La Sûreté du Québec lance une nouvelle opération nationale concertée en collaboration avec les corps de police de la province. L’opération, qui se déroule le 1er et le 2 août, vise à intensifier la surveillance des plans d’eau et à faire de la prévention.
Le Service de police de Saguenay sera donc en patrouille cette fin de semaine dans le cadre de l’opération. « On va aller rencontrer les gens, rappeler les règles de sécurité, l’équipement nécessaire à bord. On va y aller avec de la prévention surtout et de la répression si nécessaire, mais l’important, c’est vraiment d’être visibles le plus possible », explique le porte-parole du Service de police de Saguenay, Michel Tremblay.
L’agente d’information de la Sûreté du Québec, Kim Cormier, rappelle que les policiers peuvent effectuer des contrôles même s’ils sont sur l’eau. « Les policiers peuvent contrôler un conducteur s’ils ont des soupçons de capacités affaiblies par l’alcool ou la drogue, ils peuvent utiliser un appareil de détection approuvé comme sur la route. »

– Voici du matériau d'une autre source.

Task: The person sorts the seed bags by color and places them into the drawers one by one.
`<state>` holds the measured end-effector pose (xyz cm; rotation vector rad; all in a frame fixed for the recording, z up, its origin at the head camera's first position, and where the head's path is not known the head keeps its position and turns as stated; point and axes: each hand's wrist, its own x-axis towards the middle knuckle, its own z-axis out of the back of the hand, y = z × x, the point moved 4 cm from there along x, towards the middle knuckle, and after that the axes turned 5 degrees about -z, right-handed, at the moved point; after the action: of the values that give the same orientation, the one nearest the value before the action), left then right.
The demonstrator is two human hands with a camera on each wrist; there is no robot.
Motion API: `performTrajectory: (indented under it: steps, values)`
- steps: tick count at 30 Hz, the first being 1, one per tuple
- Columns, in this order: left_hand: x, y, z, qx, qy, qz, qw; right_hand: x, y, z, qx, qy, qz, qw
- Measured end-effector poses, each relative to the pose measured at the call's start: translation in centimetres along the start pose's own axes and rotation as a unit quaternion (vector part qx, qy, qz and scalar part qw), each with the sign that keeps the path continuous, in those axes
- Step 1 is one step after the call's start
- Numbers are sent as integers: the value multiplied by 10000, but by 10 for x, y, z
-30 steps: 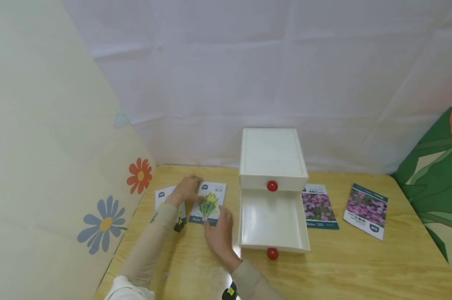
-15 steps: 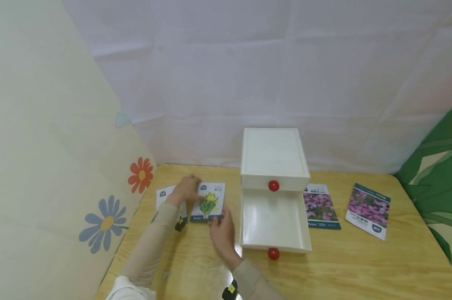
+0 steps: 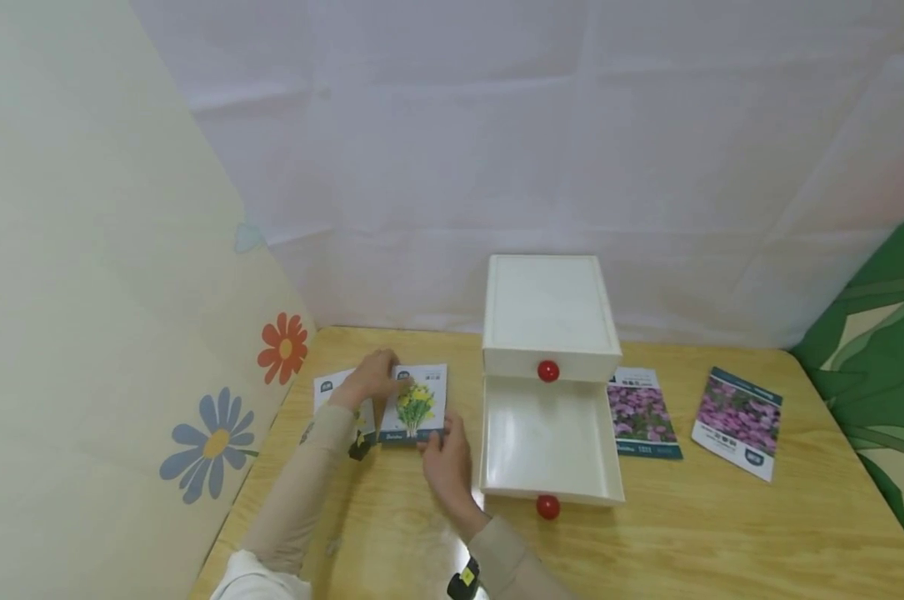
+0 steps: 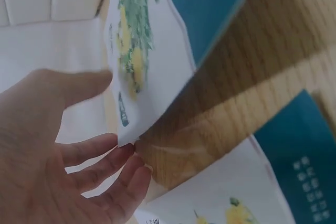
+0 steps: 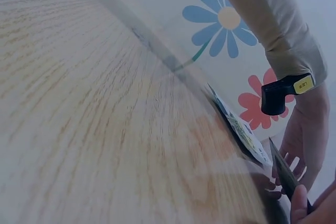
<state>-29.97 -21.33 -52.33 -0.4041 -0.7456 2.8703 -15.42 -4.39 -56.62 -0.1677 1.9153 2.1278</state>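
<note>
A seed packet (image 3: 425,396) with yellow flowers lies between my hands at the left of the table. My right hand (image 3: 448,467) pinches its near right corner between thumb and fingers; the right wrist view shows this packet (image 5: 284,170) edge-on and tilted. My left hand (image 3: 374,377) is at the far left corner, its thumb over the packet's edge. In the left wrist view the left fingertips (image 4: 139,179) touch the corner, spread well apart from the thumb. Partly under the left forearm lies a second yellow-flower packet (image 3: 330,387), flat on the table.
Right of my hands stands a white drawer box (image 3: 549,304) with red knobs. Its lower drawer (image 3: 545,437) is pulled out with nothing inside. Beyond it lie two pink-flower seed packets, one (image 3: 642,417) beside the box and another (image 3: 736,421) farther right. A flower-painted wall (image 3: 122,250) bounds the left.
My right hand has shifted slightly right and now pinches the packet's near right corner. The packet has tilted, its near edge rising. My left hand has edged slightly back toward the corner.
</note>
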Motion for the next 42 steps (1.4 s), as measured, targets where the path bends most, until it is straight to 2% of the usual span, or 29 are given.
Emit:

Le but de l’opération est d’aider les plaisanciers à mieux connaître leur embarcation, mais aussi à sensibiliser les nouveaux kayakistes et utilisateurs de planche à pagaie : « On les invite à ne pas sortir seuls, à planifier leur déplacement, à vérifier la météo », explique Kim Cormier.
Des sorties régulières
Pour le SPS, rien de nouveau. Michel Tremblay assure que les patrouilles nautiques se font régulièrement, même en dehors de cette opération : « On fait quand même des sorties récurrentes sur les différents plans d’eau, que ce soit le lac Kénogami, la rivière Saguenay à hauteur de Shipshaw ou même la baie des Ha! Ha! »
M. Tremblay confirme que les policiers effectuent en moyenne deux à trois patrouilles nautiques par semaine. « Durant les fins de semaine, on peut sortir aussi, les journées où il fait beau, pendant les vacances de la construction, il y a aussi des sorties qui ont été faites », ajoute-t-il.
Les patrouilleurs n’ont pas de calendrier préétabli, ils se basent principalement sur la météo pour évaluer l’utilité d’une sortie. « Plus il y a de gens sur les plans d’eau, plus c’est pertinent pour nous d’être là pour vérifier les comportements qui peuvent être dangereux sur les embarcations, les gens qui vont faire du paddleboard ou du kayak, s’assurer qu’eux aussi ont les équipements nécessaires », explique le porte-parole du SPS.
« J’ai moi-même été capitaine de bateau et les journées où il faisait plus nuageux, parfois, on naviguait seuls sur le lac », confie-t-il.